[Start of Attachment]
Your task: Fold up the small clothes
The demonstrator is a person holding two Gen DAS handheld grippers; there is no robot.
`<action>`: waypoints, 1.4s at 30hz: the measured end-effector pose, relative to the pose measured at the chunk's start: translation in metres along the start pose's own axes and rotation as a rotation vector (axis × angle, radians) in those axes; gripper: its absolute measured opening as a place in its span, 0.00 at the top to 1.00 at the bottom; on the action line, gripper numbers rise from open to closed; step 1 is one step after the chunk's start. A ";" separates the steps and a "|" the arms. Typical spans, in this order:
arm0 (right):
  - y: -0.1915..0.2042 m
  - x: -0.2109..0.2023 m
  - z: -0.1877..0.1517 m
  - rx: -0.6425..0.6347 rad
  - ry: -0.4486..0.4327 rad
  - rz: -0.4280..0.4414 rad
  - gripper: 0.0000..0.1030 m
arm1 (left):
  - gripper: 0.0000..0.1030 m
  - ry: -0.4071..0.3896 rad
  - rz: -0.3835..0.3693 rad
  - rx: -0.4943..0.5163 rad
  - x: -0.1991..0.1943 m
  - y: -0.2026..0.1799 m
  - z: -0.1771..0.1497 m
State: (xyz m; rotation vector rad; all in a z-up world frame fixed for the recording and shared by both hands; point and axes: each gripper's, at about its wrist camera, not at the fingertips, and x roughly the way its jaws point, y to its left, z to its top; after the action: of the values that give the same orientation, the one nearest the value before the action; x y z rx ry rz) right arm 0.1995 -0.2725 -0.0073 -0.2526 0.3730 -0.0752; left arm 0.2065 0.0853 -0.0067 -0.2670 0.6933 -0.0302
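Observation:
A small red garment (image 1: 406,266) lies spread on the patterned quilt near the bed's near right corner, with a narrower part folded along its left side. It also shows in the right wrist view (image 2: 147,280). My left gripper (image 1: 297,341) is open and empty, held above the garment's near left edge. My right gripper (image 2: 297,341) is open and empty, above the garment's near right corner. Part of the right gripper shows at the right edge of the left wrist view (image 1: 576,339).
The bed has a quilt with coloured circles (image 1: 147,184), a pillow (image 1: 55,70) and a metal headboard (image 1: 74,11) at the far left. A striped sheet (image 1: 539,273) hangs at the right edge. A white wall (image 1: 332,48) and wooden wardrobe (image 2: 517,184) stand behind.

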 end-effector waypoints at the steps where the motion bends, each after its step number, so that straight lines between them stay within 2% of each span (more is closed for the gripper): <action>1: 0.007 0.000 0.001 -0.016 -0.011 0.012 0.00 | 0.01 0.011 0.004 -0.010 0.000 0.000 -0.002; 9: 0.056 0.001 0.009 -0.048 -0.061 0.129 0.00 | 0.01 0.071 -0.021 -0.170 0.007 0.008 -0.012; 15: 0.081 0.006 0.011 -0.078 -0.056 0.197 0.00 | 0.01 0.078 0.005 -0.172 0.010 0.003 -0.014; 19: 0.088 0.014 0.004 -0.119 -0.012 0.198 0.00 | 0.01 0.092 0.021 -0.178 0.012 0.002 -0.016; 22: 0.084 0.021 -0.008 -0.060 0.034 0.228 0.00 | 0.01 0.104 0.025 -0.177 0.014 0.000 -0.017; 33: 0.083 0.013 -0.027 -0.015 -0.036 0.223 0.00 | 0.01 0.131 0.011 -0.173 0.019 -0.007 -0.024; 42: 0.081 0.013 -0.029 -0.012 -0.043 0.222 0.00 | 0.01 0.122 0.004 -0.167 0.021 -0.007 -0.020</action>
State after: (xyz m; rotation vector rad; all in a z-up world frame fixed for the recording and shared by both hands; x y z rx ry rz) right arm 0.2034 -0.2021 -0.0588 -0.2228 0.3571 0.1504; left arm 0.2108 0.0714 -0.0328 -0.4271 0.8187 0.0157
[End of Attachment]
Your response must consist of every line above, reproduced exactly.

#### FINAL ANSWER:
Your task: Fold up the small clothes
The demonstrator is a person holding two Gen DAS handheld grippers; there is no robot.
`<action>`: waypoints, 1.4s at 30hz: the measured end-effector pose, relative to the pose measured at the chunk's start: translation in metres along the start pose's own axes and rotation as a rotation vector (axis × angle, radians) in those axes; gripper: its absolute measured opening as a place in its span, 0.00 at the top to 1.00 at the bottom; on the action line, gripper numbers rise from open to closed; step 1 is one step after the chunk's start. A ";" separates the steps and a "|" the arms. Typical spans, in this order:
arm0 (right):
  - y: -0.1915..0.2042 m
  - x: -0.2109..0.2023 m
  - z: -0.1877..0.1517 m
  - rx: -0.6425..0.6347 rad
  - ry: -0.4486..0.4327 rad
  - rz: -0.4280..0.4414 rad
  - gripper: 0.0000..0.1030 m
arm1 (left):
  - gripper: 0.0000..0.1030 m
  - ry: -0.4071..0.3896 rad
  - rz: -0.3835..0.3693 rad
  - rx: -0.4943..0.5163 rad
  - x: -0.1991..0.1943 m
  - y: -0.2026..0.1799 m
  - z: -0.1771..0.1497 m
State: (xyz m; rotation vector rad; all in a z-up world frame fixed for the recording and shared by both hands; point and axes: each gripper's, at about its wrist camera, not at the fingertips, and x roughly the way its jaws point, y to its left, z to its top; after the action: of the values that give the same orientation, the one nearest the value before the action; x y z rx ry rz) right arm 0.1995 -0.2725 -0.0073 -0.2526 0.3730 -0.0752; left arm 0.2065 0.0853 -0.0067 -0.2670 0.6933 -0.0302
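Observation:
A small red garment (image 1: 406,266) lies spread on the patterned quilt near the bed's near right corner, with a narrower part folded along its left side. It also shows in the right wrist view (image 2: 147,280). My left gripper (image 1: 297,341) is open and empty, held above the garment's near left edge. My right gripper (image 2: 297,341) is open and empty, above the garment's near right corner. Part of the right gripper shows at the right edge of the left wrist view (image 1: 576,339).
The bed has a quilt with coloured circles (image 1: 147,184), a pillow (image 1: 55,70) and a metal headboard (image 1: 74,11) at the far left. A striped sheet (image 1: 539,273) hangs at the right edge. A white wall (image 1: 332,48) and wooden wardrobe (image 2: 517,184) stand behind.
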
 end-effector waypoints at the steps where the motion bends, each after its step number, so that straight lines between them stay within 2% of each span (more is closed for the gripper): <action>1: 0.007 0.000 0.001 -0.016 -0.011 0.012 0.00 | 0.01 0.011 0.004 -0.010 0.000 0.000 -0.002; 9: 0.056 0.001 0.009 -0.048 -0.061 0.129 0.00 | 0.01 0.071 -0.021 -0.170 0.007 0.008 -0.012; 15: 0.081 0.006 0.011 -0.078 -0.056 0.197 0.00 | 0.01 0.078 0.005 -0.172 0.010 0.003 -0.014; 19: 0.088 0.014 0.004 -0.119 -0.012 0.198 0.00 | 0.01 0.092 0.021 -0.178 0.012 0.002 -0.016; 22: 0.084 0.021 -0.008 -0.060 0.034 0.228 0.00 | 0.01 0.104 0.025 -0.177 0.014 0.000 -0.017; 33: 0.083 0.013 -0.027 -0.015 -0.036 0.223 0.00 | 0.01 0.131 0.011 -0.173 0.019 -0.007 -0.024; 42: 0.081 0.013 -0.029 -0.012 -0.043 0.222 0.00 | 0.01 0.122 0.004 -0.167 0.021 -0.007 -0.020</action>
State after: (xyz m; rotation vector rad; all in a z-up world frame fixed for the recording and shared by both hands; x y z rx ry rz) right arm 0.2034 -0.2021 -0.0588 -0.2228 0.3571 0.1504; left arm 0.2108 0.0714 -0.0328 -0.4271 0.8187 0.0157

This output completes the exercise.